На миг в комнате повисла такая изумленная тишина, что можно было слышать, как воздух тонкой струйкой со свистом выходит из маленького крысиного ротика. Бон присвистнул в великом удивлении — и хорошо, что его никто не расслышал.

— Эллиан?.. — произнесла Нова, не веря своим ушам.

Что!? Вот так просто отправить ее обратно?! То есть… после всего, что было, просто выгнать ее, словно ничего не значащую девчонку?! Утолить свою страсть, натешившись вдоволь, получив желаемое — просто велеть ей уйти?!

Нова почувствовала, как мир вокруг нее рушится, и злые духи хохочут ей в уши, издеваясь. Она чувствовала себя оплеванной, униженной и обманутой. Эллиан клялся обесчестить ее — и он сделал это, притворившись влюбленным! Он говорил эти прекрасные слова, он снежностью ласкал ее — лишь для того, чтобы наутро холодно выгнать, заявив, что она для него ничего не значит! Не больше, чем любая другая девушка из гарема! Не больше, чем бесправная рабыня, которая предназначена только для его плотских утех!

«У нее кожа на щеках сгорит от стыда от тех вещей, которые я с ней сделаю!»

Он обещал это.

И Нова чувствовала, что ее лицо пылает, словно опущенное в кипяток.

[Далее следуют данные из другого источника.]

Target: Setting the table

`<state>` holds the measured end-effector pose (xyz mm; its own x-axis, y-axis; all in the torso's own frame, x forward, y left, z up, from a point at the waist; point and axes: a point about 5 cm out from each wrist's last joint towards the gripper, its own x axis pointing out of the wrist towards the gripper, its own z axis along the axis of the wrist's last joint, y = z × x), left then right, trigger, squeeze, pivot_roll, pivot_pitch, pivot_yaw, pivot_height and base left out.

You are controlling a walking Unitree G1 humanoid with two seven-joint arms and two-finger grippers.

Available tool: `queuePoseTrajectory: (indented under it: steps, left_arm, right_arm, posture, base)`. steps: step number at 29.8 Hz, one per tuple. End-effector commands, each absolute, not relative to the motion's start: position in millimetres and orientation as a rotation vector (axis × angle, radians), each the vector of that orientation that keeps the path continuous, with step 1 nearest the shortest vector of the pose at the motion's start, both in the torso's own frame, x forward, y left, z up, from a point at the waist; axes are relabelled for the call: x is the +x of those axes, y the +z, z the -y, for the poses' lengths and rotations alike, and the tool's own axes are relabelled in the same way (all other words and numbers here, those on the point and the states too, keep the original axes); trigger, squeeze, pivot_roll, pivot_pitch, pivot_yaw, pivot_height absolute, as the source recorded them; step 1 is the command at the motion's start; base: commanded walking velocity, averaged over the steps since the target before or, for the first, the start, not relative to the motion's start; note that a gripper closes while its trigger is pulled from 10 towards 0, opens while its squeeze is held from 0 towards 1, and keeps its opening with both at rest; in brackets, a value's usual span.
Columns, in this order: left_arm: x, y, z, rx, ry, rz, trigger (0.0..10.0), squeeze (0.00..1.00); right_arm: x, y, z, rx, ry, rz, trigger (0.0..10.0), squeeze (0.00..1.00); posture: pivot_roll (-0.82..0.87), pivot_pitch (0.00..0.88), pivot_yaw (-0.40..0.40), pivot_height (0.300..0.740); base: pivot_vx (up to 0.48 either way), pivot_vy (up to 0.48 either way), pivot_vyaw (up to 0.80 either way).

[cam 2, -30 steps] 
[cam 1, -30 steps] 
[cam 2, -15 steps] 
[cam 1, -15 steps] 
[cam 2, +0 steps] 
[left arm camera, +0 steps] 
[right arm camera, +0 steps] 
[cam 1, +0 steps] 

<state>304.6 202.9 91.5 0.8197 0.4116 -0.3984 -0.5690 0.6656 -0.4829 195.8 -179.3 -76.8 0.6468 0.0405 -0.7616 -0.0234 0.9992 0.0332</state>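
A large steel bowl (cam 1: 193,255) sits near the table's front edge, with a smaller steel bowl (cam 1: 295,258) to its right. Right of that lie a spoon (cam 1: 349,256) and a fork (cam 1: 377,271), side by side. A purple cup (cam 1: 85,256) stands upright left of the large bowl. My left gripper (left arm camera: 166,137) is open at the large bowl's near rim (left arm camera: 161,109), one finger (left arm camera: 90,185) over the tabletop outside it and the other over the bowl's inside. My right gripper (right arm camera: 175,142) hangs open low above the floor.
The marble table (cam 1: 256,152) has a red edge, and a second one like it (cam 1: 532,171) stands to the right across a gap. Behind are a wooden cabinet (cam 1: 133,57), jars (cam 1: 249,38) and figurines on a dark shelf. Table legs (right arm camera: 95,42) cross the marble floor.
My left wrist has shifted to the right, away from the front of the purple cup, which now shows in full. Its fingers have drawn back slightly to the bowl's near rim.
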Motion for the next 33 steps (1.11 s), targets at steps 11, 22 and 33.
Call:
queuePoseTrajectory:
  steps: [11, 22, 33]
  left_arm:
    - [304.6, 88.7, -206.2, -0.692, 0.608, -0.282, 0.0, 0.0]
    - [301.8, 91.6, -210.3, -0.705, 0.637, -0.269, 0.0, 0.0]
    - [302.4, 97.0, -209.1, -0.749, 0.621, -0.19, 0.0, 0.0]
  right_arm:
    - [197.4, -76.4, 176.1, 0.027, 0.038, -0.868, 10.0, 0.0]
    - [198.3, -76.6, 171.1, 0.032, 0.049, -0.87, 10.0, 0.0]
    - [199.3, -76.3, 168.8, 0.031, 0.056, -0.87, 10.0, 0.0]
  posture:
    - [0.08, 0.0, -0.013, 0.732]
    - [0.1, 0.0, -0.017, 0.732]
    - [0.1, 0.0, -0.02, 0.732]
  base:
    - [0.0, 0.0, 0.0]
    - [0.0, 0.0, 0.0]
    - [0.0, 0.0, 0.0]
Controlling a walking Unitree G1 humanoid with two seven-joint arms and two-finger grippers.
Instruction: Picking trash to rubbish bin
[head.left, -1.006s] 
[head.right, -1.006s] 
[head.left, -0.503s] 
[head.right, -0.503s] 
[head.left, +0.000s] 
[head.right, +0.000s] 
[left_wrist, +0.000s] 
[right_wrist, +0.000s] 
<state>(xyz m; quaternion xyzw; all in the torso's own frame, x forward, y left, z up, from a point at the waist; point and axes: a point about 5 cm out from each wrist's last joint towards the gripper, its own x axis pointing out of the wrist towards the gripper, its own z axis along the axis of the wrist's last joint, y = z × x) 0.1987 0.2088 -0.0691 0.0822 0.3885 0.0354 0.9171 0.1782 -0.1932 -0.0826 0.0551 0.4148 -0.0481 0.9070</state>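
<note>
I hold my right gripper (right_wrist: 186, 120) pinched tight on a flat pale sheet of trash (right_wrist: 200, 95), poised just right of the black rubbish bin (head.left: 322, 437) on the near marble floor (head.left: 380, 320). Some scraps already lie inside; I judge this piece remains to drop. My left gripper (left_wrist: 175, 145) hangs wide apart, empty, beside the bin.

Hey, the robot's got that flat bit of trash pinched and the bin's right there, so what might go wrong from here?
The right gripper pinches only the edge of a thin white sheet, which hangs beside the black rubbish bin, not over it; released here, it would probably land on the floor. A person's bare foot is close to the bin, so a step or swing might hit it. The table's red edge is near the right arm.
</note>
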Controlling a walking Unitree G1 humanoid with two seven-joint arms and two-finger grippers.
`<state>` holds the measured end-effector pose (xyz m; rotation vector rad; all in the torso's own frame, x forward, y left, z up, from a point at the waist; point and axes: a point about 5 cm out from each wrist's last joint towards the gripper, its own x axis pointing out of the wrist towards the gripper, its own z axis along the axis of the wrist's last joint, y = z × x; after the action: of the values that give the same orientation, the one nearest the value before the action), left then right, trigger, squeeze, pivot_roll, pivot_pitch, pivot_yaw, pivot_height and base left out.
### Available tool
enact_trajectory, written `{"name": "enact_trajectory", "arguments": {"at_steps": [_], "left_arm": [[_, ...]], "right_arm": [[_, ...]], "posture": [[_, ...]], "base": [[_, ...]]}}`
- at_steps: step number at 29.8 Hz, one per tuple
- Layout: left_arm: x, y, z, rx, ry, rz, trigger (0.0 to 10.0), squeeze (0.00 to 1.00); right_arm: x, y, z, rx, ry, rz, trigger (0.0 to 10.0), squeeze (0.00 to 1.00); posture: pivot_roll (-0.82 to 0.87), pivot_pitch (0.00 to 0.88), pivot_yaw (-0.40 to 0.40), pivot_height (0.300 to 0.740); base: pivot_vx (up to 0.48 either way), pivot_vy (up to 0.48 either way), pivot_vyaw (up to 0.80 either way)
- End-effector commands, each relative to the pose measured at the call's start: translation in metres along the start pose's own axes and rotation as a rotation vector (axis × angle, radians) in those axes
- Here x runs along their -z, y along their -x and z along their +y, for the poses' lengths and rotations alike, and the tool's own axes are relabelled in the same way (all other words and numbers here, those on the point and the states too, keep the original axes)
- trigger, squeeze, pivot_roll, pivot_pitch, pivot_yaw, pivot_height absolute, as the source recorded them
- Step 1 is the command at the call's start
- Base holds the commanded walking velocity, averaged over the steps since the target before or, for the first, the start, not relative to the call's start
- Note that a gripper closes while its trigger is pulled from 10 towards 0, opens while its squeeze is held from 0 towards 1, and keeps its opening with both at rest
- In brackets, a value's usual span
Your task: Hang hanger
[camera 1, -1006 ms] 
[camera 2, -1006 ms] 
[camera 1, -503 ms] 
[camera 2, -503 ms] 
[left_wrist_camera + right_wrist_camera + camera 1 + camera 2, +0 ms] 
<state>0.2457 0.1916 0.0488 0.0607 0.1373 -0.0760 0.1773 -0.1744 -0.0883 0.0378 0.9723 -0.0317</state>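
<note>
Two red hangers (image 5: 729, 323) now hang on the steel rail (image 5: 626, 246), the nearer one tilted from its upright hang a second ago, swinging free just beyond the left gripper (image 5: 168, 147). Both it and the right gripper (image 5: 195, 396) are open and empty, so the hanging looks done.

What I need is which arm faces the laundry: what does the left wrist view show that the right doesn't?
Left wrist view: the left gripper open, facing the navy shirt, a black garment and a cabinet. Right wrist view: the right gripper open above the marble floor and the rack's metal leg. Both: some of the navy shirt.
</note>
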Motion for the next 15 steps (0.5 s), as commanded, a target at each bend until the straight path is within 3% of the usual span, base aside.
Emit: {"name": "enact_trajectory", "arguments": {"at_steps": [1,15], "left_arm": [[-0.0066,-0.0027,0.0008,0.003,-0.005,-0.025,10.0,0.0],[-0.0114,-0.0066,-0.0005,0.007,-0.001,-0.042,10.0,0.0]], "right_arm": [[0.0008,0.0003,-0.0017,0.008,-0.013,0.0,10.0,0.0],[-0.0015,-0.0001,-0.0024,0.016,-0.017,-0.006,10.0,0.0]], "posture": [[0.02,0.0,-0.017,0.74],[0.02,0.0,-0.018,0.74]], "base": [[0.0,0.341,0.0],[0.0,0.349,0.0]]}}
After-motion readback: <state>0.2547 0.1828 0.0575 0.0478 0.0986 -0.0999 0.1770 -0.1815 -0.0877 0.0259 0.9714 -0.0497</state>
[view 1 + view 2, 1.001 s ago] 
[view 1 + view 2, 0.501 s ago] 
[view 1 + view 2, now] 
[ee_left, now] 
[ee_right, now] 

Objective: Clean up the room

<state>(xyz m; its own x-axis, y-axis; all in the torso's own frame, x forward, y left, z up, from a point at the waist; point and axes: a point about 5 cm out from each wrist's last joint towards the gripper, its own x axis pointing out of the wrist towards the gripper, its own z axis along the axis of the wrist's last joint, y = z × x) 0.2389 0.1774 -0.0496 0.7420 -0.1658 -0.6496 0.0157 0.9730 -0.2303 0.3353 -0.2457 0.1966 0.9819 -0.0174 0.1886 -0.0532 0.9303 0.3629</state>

Он делал с ней такие вещи, при воспоминании о которых девушке сейчас и дышать-то трудно было. Она захлебывалась слезами от стыда и мечтала только о милосердной смерти, которая вырвет ее из лап беспощадного стыда.

По пылающим от стыда щекам Новы поползли первые слезы, она поспешно подскочила с постели, заметалась, отыскивая свою одежду. Корональ тоже поднялся, со вкусом потягиваясь. В отличие от нее, он своей наготы не стеснялся, и, подойдя к Прекрасной, которая просто остолбенела от увиденного и услышанного, обнял ее прижал к себе покрепче, недвусмысленно потираясь е нее бедрами.

— Ничего такого, — пояснил Корональ, заглядывая в ее темные глаза, — просто разнообразие. Новенькая в гареме — это всегда интересно. Кто она?